Pottery. A few vessels were recovered from the deposits inside the olive-press chamber:
1. Bowls with inverted rims (Fig. 7:1, 2), typical of the entire Hellenistic period. The type found in the olive press was first dated by Lapp to the second–first centuries BCE (Lapp 1961:172, Type 51:1) and may belong to the second phase of quarrying in the olive press.
2. A jar (Fig. 7:3) with a thickened, slightly drawn-out rim. Such Jars, of a Phoenician tradition, are characteristic of the Hellenistic period and have been found at Dor (Guz-Zilberstein 1995: Fig. 6:35.6, 10), where they were dated to the mid-second century BCE.
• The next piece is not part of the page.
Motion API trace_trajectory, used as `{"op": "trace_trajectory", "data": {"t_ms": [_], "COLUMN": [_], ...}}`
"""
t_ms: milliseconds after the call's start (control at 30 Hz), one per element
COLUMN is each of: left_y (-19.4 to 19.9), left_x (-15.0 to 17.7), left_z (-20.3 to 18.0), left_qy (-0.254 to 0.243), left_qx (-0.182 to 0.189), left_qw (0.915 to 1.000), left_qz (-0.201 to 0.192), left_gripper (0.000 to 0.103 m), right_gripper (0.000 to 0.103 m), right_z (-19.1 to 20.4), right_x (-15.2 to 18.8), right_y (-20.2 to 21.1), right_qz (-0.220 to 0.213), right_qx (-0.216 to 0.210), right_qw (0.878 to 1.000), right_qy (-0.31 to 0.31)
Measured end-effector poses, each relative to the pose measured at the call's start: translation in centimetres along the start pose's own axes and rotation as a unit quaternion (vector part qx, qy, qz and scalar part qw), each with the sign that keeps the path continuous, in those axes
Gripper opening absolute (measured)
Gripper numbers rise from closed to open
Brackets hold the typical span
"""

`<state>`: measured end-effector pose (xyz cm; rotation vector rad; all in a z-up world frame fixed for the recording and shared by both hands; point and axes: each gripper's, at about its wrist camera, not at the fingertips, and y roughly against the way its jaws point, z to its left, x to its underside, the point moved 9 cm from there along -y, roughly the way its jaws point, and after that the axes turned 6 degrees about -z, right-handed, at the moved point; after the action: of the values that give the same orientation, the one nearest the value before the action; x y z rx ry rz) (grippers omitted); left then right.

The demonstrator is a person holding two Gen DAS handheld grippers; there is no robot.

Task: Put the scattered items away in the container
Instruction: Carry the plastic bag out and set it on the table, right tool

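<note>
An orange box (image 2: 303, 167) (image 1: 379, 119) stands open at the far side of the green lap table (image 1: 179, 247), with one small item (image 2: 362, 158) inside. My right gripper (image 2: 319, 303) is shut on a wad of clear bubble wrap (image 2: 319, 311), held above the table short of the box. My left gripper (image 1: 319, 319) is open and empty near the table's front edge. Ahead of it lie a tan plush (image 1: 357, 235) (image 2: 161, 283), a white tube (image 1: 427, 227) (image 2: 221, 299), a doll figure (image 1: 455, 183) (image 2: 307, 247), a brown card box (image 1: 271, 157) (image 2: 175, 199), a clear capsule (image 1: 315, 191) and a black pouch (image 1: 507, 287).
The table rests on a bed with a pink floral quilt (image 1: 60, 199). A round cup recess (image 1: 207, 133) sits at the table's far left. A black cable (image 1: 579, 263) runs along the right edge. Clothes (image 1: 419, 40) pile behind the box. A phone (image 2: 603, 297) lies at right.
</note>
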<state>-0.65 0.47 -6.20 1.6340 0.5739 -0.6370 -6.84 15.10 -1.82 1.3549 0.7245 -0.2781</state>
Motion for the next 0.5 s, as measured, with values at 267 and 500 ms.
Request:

3. An intact oil lamp (Fig. 7:4), which was recovered from the first step beneath the entrance area. The lamp is a wheel-made ‘Shephelah’ lamp, characterized by a large filling hole encircled by a high ledge and a conical spout. This a was type first identified by Bliss and Macalister (1902:129, Pl. 61.1). The lamp is dated to the early second century BCE and probably belongs to the initial quarrying phase of the olive press and cistern. Lamps of this type have been found throughout the Shephelah and are familiar from nearby Maresha.
4. Worn potsherds from the Late Iron Age, including bowls (Fig. 7:5, 6), kraters (Fig. 7:7, 8) and a jug (Fig. 7:9).
 
The oil-production industry was the economic mainstay of Maresha and the surrounding region under the Ptolemaic dynasty in the third century BCE. At Maresha itself, 26 subterranean olive presses from the third and second centuries BCE have been discovered. The location of an olive press beside a water cistern, and at times beside baths and ritual baths as well, is characteristic of the Maresha region and its environs. The olive press unearthed in the excavation, whose plan is very similar to that of the olive presses at Maresha, was apparently intended to be part of the oil-production industry. The cistern was probably first installed to divert runoff water and prevent the olive-press chamber from flooding; the collected water could be used for cleaning, purification, drinking, etc.
It should be noted that the remains in the olive press relate only to the second stage of oil production—the pressing stage—and not to the crushing and milling stage that was probably intended to be carried out on the west side of the production complex. Based on similar examples from the same period at Maresha, it can be assumed with some certainty that there was a crushing installation in the west part of the complex, but the second phase of quarrying in that part of the chamber obliterated any trace of it.
The pottery, the plan and the style of hewing date the installation of the olive press to the late third or early second century BCE. The installation of the olive press was not completed, and it was never used. At some point there was an attempt to convert it into a quarry or a water cistern, but the entire complex was ultimately abandoned and deliberately filled in. It is not clear why the complex was deserted or left unfinished. Nevertheless, Kloner and Sagiv (1989:64) note that some of the olive presses at nearby Maresha (Complexes 1, 5, 6, 7, 9, 11) were deliberately made obsolete by converting them into cisterns or quarries either due to a decline in the importance of the oil industry or as the result of some crisis. It would seem that this olive press, which was converted into a cistern or a quarry even before its completion, attests to this transition period.
The heap of plaster, which was prepared to fill a large fissure across the northeast corner of the oil-press chamber and dried before it was used, is evidence that the site was abandonment suddenly and in a rush. The fissure may have been caused by an earthquake, which could have stopped work on the chamber, or it may have resulted from the quarrying operations themselves. An olive press whose construction was left uncompleted for some unknown reason was found in nearby Maresha (Complex 90; Stern, Sagiv and Alpert 2015).
The Iron Age pottery found inside the olive press was the result of the clearance of nearby farmland in later periods (Y. Dagan, pers. comm.). Thus, instead of piling cleared stones up in the middle of the field, the farmers preferred to throw the stones into the abandoned cavity. Dagan’s hypothesis is logical and explains the presence of worn Iron Age pottery in the deliberate fill.